Start of Data records
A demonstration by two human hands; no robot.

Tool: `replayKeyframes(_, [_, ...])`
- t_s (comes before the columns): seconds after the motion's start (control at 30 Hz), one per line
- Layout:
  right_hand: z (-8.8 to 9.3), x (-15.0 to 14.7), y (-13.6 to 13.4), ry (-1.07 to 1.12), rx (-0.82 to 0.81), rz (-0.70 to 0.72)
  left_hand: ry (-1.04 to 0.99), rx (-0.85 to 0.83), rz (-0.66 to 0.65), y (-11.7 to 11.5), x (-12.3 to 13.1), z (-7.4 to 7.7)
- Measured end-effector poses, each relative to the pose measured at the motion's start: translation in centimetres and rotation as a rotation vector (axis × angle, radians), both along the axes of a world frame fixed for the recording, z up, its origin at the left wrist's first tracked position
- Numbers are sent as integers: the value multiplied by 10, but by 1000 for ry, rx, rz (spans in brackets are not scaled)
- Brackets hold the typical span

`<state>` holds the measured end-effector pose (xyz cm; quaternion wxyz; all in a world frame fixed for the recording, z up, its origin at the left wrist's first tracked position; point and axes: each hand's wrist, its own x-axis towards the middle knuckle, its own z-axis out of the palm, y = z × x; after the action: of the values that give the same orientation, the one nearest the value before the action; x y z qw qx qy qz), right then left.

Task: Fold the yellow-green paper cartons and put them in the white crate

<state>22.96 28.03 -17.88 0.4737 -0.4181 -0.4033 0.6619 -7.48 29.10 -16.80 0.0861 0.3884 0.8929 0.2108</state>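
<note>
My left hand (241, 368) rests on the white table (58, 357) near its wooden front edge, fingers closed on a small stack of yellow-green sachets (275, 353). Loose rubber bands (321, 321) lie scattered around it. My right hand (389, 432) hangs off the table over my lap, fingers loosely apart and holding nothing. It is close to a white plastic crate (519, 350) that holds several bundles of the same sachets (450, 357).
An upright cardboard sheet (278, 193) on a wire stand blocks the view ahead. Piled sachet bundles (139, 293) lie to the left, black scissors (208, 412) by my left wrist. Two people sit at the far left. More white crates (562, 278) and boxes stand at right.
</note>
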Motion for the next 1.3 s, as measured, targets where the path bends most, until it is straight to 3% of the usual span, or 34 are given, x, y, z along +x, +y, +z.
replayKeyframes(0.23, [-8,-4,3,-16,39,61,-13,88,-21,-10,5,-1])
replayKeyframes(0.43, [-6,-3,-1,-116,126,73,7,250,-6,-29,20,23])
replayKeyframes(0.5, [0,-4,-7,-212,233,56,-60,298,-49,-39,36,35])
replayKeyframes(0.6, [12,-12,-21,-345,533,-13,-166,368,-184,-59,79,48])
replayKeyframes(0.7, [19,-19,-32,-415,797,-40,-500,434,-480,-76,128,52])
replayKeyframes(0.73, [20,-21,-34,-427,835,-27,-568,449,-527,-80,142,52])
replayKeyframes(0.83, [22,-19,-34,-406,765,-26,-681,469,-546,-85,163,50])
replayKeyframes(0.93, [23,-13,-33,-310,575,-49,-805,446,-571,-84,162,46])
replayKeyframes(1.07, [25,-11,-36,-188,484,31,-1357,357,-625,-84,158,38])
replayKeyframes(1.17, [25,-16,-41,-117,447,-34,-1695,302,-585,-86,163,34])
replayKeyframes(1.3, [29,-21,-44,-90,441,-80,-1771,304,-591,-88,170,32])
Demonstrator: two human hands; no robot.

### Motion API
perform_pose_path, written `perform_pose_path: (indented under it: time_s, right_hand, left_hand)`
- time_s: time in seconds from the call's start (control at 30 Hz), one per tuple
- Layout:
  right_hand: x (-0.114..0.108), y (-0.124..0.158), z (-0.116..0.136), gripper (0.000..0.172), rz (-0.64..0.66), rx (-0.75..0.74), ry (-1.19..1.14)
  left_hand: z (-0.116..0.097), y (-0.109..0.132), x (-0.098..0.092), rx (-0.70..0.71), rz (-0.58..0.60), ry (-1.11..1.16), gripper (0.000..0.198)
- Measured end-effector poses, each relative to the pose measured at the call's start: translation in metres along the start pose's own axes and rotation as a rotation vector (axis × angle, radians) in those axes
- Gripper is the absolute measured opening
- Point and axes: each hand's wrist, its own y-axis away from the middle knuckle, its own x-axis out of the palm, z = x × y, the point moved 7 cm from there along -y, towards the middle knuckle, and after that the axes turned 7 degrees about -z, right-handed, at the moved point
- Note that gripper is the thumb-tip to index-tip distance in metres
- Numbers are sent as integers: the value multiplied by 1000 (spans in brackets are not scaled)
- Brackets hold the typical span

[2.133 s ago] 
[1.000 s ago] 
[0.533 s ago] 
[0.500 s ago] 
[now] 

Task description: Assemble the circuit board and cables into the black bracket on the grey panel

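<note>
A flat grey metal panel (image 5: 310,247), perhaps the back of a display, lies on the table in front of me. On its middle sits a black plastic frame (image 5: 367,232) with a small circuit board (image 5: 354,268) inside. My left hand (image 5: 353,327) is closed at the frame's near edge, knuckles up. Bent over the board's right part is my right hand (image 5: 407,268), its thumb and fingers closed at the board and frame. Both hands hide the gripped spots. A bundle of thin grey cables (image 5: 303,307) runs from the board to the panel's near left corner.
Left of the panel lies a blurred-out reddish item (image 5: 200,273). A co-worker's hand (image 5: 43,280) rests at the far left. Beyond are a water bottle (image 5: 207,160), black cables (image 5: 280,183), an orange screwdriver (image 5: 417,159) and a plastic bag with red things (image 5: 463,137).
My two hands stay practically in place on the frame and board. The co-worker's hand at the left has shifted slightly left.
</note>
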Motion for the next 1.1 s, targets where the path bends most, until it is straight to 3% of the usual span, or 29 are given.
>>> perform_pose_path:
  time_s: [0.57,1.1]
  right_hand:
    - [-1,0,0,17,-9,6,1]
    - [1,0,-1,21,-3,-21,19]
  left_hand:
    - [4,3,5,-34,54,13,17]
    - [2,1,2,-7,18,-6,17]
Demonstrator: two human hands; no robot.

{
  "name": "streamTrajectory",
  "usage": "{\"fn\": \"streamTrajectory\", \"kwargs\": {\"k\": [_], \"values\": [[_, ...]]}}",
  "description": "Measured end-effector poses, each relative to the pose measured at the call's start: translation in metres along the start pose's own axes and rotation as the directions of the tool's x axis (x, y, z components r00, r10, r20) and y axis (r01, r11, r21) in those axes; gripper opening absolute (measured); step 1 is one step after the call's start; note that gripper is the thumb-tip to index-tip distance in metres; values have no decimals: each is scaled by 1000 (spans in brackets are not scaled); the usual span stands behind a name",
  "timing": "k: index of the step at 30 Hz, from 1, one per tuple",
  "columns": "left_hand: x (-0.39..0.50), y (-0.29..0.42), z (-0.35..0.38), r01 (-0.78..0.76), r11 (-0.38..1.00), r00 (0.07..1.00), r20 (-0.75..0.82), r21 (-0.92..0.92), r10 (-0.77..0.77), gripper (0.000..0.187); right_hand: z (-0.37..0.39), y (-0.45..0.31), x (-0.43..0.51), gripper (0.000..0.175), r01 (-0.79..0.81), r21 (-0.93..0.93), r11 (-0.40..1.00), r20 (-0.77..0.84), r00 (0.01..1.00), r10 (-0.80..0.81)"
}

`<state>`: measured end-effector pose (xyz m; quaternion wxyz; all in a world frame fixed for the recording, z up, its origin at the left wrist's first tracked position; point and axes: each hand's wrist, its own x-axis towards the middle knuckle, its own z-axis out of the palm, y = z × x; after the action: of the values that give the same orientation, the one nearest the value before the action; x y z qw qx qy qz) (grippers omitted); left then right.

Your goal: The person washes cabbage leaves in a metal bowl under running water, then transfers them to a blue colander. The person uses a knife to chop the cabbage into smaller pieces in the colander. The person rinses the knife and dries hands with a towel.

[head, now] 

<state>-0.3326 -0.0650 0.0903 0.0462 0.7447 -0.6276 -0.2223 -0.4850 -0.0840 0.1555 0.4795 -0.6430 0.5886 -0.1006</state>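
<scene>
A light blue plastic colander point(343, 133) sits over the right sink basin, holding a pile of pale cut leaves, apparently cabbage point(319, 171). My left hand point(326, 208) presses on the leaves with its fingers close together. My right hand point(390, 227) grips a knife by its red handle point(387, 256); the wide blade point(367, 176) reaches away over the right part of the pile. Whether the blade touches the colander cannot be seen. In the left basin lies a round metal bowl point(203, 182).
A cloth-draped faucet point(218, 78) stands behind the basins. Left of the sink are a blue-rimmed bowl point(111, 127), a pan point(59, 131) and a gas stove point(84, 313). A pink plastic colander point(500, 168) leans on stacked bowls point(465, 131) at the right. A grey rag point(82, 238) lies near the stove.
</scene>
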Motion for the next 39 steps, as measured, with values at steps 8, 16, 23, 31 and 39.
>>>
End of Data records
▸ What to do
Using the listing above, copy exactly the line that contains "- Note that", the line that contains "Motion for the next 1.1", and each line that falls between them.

▸ Written answer
- Note that gripper is the thumb-tip to index-tip distance in metres
- Numbers are sent as integers: the value multiplied by 1000 (spans in brackets are not scaled)
- Brackets hold the typical span

[2.133 s ago] 
[1.000 s ago] 
[0.533 s ago] 
[0.500 s ago] 
[now] 

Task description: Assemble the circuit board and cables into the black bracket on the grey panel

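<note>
A flat grey metal panel (image 5: 310,247), perhaps the back of a display, lies on the table in front of me. On its middle sits a black plastic frame (image 5: 367,232) with a small circuit board (image 5: 354,268) inside. My left hand (image 5: 353,327) is closed at the frame's near edge, knuckles up. Bent over the board's right part is my right hand (image 5: 407,268), its thumb and fingers closed at the board and frame. Both hands hide the gripped spots. A bundle of thin grey cables (image 5: 303,307) runs from the board to the panel's near left corner.
Left of the panel lies a blurred-out reddish item (image 5: 200,273). A co-worker's hand (image 5: 43,280) rests at the far left. Beyond are a water bottle (image 5: 207,160), black cables (image 5: 280,183), an orange screwdriver (image 5: 417,159) and a plastic bag with red things (image 5: 463,137).
My two hands stay practically in place on the frame and board. The co-worker's hand at the left has shifted slightly left.
</note>
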Motion for the next 1.1 s, targets where the path bends most, until it is straight to 3% of the usual span, or 29 are given.

No more work is needed for this exercise.